Sunday, August 19, 2012

My views on CAG report : Part 2 - What the report should have addressed

CAG Report - Reading between the lines

Part 2 - What the report should have addressed

The CAG report on Coal bloc allotment just looks at the financial aspect overlooking the real time working as well as operation and the legalities involved in allotment of coal bloc and their operations there after.
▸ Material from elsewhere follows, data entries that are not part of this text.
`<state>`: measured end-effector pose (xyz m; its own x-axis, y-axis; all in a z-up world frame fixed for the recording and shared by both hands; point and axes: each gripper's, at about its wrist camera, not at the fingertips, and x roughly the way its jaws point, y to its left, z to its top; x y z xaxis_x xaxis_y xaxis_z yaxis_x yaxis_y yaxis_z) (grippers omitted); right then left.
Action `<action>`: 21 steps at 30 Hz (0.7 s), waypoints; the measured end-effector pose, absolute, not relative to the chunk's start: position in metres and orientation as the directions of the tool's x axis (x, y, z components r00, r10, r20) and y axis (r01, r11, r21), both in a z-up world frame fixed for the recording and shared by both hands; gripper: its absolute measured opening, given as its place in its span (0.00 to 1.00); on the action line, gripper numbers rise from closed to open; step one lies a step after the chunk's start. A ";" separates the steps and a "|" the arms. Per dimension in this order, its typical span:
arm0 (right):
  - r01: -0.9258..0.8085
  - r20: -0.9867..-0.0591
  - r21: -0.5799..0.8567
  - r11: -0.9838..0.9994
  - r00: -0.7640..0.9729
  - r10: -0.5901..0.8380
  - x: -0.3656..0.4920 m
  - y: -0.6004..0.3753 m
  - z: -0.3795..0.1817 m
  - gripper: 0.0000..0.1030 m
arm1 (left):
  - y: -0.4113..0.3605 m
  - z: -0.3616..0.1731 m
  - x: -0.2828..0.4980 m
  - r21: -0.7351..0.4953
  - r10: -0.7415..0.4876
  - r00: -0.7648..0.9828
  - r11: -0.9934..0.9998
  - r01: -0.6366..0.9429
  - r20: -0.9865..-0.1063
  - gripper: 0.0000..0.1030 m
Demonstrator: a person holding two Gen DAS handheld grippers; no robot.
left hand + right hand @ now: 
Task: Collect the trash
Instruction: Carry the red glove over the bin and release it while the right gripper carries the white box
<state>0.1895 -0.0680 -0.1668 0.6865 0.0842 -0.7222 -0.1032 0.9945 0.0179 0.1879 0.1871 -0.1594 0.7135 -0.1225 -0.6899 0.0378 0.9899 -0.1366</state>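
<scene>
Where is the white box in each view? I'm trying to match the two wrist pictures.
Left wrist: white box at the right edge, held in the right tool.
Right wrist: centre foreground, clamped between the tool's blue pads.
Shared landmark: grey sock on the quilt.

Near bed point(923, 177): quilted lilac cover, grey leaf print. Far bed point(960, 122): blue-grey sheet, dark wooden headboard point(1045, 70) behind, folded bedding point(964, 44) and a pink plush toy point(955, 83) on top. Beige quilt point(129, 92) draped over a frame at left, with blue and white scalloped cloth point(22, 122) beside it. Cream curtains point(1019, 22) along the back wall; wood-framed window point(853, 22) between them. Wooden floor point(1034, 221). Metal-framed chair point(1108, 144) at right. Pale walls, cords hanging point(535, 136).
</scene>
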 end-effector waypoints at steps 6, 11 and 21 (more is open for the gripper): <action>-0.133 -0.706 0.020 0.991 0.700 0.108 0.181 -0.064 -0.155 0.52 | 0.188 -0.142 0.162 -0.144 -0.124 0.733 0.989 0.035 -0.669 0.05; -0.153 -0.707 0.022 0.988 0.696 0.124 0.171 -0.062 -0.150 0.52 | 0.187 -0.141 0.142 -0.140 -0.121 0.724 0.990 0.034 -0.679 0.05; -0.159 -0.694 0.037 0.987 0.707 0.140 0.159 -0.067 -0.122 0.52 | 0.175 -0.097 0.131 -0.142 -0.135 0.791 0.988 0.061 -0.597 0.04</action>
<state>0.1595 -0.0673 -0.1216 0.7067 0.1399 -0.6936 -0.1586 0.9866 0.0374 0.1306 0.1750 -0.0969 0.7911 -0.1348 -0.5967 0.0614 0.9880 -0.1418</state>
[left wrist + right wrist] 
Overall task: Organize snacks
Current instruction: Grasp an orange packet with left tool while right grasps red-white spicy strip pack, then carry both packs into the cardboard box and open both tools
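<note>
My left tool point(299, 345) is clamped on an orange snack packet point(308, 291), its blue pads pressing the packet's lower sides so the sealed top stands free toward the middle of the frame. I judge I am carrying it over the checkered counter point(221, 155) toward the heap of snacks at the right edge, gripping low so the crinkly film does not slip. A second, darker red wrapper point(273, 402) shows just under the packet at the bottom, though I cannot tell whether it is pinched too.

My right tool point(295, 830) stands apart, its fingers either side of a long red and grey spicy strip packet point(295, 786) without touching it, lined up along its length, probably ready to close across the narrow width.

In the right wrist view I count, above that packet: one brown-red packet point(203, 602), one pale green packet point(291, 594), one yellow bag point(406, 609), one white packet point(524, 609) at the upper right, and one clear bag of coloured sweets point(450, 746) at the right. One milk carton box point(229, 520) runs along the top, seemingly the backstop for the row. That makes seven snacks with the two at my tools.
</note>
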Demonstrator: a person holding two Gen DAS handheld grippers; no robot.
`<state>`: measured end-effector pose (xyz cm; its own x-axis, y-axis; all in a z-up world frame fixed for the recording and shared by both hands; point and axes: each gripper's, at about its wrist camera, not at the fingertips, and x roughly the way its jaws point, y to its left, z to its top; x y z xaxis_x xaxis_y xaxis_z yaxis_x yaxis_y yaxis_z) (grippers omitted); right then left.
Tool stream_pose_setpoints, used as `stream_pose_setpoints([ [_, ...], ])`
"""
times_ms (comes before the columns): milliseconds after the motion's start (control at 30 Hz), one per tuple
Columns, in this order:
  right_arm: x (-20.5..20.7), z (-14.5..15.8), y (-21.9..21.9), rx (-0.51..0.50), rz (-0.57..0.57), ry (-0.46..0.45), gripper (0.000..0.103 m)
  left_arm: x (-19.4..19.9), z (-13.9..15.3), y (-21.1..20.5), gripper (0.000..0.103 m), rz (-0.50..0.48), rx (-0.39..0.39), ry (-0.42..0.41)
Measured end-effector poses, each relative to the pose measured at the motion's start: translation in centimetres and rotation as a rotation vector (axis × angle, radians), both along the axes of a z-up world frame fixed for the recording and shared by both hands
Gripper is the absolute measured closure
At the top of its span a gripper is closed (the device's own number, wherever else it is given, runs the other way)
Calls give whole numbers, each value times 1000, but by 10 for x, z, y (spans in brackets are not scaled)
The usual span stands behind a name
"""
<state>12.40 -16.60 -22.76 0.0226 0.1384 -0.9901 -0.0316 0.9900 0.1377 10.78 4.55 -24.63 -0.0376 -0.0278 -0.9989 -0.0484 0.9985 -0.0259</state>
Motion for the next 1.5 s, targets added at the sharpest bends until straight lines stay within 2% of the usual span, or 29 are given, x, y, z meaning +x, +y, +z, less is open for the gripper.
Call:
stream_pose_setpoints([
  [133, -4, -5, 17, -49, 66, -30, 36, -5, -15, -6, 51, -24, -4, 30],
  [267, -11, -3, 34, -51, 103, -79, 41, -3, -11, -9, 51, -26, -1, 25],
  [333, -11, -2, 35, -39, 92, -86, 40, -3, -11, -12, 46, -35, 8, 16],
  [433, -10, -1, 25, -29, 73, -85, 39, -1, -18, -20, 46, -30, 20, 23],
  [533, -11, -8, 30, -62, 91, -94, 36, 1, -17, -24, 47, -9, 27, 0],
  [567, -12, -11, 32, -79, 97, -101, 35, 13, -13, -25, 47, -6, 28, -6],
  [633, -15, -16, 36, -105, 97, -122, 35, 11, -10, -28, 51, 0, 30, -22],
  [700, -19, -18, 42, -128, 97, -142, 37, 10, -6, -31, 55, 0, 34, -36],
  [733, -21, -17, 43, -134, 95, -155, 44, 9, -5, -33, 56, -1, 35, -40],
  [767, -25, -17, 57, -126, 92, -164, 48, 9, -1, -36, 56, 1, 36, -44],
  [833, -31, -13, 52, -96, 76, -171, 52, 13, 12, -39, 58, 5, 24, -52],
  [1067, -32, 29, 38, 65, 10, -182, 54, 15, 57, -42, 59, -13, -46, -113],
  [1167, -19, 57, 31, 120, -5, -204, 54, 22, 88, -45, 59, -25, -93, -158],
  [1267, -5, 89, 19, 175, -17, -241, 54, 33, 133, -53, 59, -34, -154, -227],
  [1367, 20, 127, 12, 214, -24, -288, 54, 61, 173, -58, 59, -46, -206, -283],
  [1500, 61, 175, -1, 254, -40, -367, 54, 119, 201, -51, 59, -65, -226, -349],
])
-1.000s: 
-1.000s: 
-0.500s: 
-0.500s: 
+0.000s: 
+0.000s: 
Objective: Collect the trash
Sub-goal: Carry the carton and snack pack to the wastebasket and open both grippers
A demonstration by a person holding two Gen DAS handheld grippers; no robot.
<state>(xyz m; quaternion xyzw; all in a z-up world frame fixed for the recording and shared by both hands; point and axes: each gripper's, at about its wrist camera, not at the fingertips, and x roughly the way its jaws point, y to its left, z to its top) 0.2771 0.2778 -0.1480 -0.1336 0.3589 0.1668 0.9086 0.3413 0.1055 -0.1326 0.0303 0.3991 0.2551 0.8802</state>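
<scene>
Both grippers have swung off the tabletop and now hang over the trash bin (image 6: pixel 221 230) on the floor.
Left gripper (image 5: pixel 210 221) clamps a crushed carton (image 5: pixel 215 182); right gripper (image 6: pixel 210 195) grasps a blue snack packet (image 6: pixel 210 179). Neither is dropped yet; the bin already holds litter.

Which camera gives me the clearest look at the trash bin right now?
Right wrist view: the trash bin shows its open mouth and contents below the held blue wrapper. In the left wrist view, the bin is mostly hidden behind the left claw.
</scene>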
How Coal Bloc is allotted?
Coal Block allotment to end user like Power Producer, Cement Producer, Steel Producer and other is undertaken on the basis of the coal requirement of the plant with the State, where it is being opened and will used for production, and respective ministry recommendation. Ministry of Coal sets up a committee consisting of representative from various ministries, state government officials for allotment of coal block. 
Production from the allotted coal block is fixed on the basis of coal requirement of the end use plant. If the operator ends up producing more coal from the block than sanctioned then the excess production is to be given to Coal India nearest subsidiary for disposal.
Malpractices/Kickbacks
In case of Reliance, Tata etc. coal block allotted by Ministry of coal for a specific project have been allowed not only to produce more coal than required for the specific project but also use the excess produce to any of their other projects rather than sell is to Coal India as expected.This is clearly AGAINST the framed guidelines of coal block allotment rule and regulation.
Also, some certain end user unethically share their allotted coal block to other end user with hefty premium for coal extraction. This is achieved by inviting partners and selling them more than 90% stake in the coal bloc against the cost of coal extraction and the profit to be realized by selling the extracted coal.Now, its pretty evident that the incoming partner will or has to sell the coal at higher premium if  they want to make profit thus increasing the production cost of the end output - Power, cement etc - which gets passed on to the common man. 
The same malpractice is being practiced by state governments and state mineral development corporation of MadhayaPradesh, Chattisgarh,Goa, Andhra Pradesh. Allotted coal bloc is offloaded to private parties at hefty premium which results in increased production cost of end product.
This whole practice is AGAINST the ethics of coal block allotment.
Rather than just reporting the loss incurred and debating about it , CAG should look into the inner real time working of the allotted coal bloc and ensuring no kickbacks are allowed as well as end users involved in malpractices are brought to books.